For my final project in my Digital Humanities class, I am interested in investigating the relationships between church membership numbers (1980, 1990) and presidential election results (1980, 1984, 1988, 1992) in Alabama at the county level. Depending on the evident relationships, we might be able to see if the rise of religious conservatism associated with Ronald Reagan continued to influence later presidential elections (or politics more generally) in Alabama. In addition to the Longitudinal Religious Congregations and Membership dataset, other data sources will be necessary for this project.

Potential Data Sources

1980 Presidential General Election Results – Alabama

  • Example data from original source (paid)
  • Example data from Wikipedia (free), taken from original source
  • From this dataset, we can ask which counties supported Reagan or Carter (and by how much), which counties had high voter turnout relative to their respective populations, and we can compare the election results, voter turnout, and church membership numbers over time.

1980 Historical Income Tables: Counties – the Census

  • Example datasets
  • I am interested most in the “Median Household Income by County” and “Percent Change in Median Household Income” tables, 1969, 1979, and 1989.
  • Focusing on the 1979 and 1989 numbers, we can ask to what extent, and in what direction, incomes changed within and across counties over the 1980s decade. If we pair this with the church membership data, we can ask if there was a relationship between membership numbers and economic status.

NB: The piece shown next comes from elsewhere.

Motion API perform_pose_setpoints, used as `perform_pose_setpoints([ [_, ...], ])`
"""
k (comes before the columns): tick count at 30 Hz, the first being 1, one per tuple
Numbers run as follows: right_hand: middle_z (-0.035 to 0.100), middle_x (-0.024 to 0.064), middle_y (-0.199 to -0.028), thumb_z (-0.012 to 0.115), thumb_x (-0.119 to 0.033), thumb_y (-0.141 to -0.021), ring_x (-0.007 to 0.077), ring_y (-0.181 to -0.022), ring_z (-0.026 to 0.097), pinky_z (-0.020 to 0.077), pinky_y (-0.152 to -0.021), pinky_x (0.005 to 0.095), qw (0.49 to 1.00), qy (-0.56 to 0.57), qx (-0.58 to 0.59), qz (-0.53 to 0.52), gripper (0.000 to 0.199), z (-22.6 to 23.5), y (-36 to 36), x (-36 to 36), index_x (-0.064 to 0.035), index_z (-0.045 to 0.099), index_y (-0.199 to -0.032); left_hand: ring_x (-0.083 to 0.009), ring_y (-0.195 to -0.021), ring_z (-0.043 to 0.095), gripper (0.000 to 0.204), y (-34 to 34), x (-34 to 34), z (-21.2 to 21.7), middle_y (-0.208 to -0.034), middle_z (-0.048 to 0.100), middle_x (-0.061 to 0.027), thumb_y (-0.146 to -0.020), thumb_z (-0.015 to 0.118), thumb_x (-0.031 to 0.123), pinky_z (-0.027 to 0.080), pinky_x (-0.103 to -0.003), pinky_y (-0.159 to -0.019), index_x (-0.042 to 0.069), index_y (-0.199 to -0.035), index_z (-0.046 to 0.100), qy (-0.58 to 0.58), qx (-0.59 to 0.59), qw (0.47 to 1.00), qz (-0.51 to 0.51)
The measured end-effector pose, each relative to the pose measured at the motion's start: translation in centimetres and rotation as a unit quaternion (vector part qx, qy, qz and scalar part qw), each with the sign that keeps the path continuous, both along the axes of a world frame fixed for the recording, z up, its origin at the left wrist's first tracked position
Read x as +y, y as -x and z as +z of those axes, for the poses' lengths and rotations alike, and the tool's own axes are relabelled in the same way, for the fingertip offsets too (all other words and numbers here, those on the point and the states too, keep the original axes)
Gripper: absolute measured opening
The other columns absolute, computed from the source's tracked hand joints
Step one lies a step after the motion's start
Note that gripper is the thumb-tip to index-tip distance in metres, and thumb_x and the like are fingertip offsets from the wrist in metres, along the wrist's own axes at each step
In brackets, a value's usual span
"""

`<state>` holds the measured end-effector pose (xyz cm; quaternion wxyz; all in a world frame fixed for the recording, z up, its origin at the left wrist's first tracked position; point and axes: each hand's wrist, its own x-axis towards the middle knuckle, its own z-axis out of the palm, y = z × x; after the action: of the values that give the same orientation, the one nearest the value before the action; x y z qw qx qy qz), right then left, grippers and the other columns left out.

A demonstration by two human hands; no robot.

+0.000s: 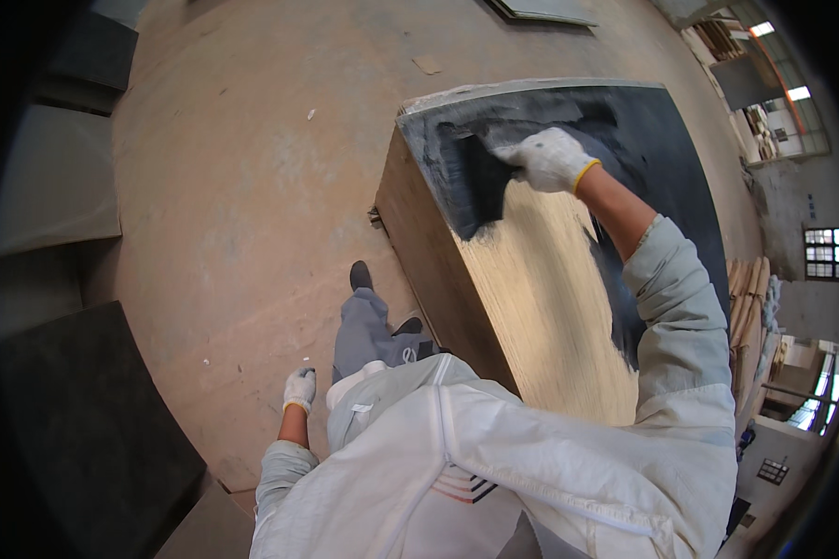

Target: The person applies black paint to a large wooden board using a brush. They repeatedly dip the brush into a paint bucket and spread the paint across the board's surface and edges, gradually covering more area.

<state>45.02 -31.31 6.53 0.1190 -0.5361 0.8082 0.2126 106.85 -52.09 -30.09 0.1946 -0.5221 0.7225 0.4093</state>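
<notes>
Plywood panel (541, 307), top sheet of a tall stack, sits right of centre in the frame; pale wood grain shows across its lower middle, black coating covers its upper edge and right side. Wet dark coating (466, 177) streaked over the upper left corner.

Right hand (548, 158), in white knit glove with yellow cuff, upper centre of the frame, closed around a flat dark spreader (487, 177) pressed on the panel surface. Arm stretched out over the bare wood, grey sleeve (680, 307) pushed up the forearm.

Left hand (299, 387), also gloved, hangs at the lower left beside the leg, fingers loosely curled, holding nothing, well apart from the stack.

Step in hand, as I judge it: spreading black coating over the face, roughly half covered. The uncoated wedge runs from the middle down toward the person's body.

Next stroke calls for dragging the spreader from the wet edge down into the bare grain, keeping the blade flat and overlapping the previous pass.

Dusty concrete floor (252, 186) around; dark boards (84, 438) lower left.
</notes>
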Motion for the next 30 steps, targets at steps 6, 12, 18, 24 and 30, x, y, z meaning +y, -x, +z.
perform_pose_setpoints([
  [6,0.078,0.0164,-0.098,0.068,-0.033,-0.100,0.0375,-0.094,0.077,0.0587,-0.085,0.0501,0.987,-0.123,-0.081,0.062,0.045,0.5,-6.0,4.7,-0.0219,0.068,-0.144,-0.0350,-0.118,0.074,0.035,-0.9,1.3,-1.1,-0.124,0.079,-0.0187,-0.100,0.064,0.028,0.056,-0.041,-0.105,0.007,-0.122,0.081,-0.025,0.025,0.999,0.003],
  [12,0.076,0.0141,-0.086,0.068,-0.029,-0.098,0.0364,-0.085,0.077,0.0579,-0.073,0.0491,0.997,-0.059,0.008,0.057,0.036,0.5,-5.5,3.4,-0.0235,0.071,-0.134,-0.0352,-0.118,0.074,0.035,-1.5,2.3,-1.7,-0.124,0.078,-0.0196,-0.100,0.063,0.026,0.056,-0.041,-0.105,0.005,-0.122,0.080,-0.023,-0.029,0.998,-0.056],
  [18,0.074,0.0181,-0.084,0.065,-0.024,-0.099,0.0390,-0.083,0.077,0.0581,-0.074,0.0509,0.991,-0.087,-0.074,0.069,0.038,-0.4,-9.3,7.9,-0.0190,0.069,-0.137,-0.0348,-0.121,0.074,0.034,-2.6,1.2,-2.7,-0.127,0.078,-0.0190,-0.100,0.063,0.027,0.056,-0.042,-0.106,0.008,-0.123,0.081,-0.020,0.041,0.999,0.009],
  [24,0.078,0.0159,-0.092,0.066,-0.026,-0.098,0.0383,-0.087,0.077,0.0586,-0.078,0.0508,0.996,-0.051,-0.069,-0.016,0.037,0.0,-8.8,9.4,-0.0211,0.074,-0.134,-0.0352,-0.120,0.074,0.034,-1.6,1.2,0.3,-0.125,0.078,-0.0191,-0.100,0.066,0.027,0.056,-0.043,-0.105,0.010,-0.125,0.080,-0.001,-0.032,0.996,-0.087],
  [30,0.078,0.0172,-0.094,0.068,-0.024,-0.095,0.0374,-0.091,0.078,0.0588,-0.082,0.0493,0.993,-0.086,-0.066,-0.039,0.036,0.9,-10.7,9.3,-0.0196,0.074,-0.130,-0.0350,-0.118,0.075,0.034,-2.6,-0.6,2.0,-0.123,0.079,-0.0190,-0.100,0.065,0.028,0.057,-0.043,-0.104,0.010,-0.123,0.081,0.009,-0.031,0.996,-0.081],
])
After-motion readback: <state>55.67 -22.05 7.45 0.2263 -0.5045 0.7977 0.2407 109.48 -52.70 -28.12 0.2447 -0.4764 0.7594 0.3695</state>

Reagan-Bush ’84 Campaign Financial Summary – Federal Election Commission

  • Example dataset of Reagan campaign contributions by individual contributors from Alabama
  • While churches and religious congregations are prohibited from donating to political campaigns, these datasets include the contributor’s city and zip code location information.
  • Questions that can be asked include which cities—and respective counties if we map cities to counties—contained supporters motivated enough to support Reagan’s campaign financially and see if these reflect election data. We can also see who, by location, financially supported the opposing candidates. Then we can ask if there are relationships between church membership numbers and zeal for certain candidates, especially over time, as religious political conservatism strengthened or weakened election to election.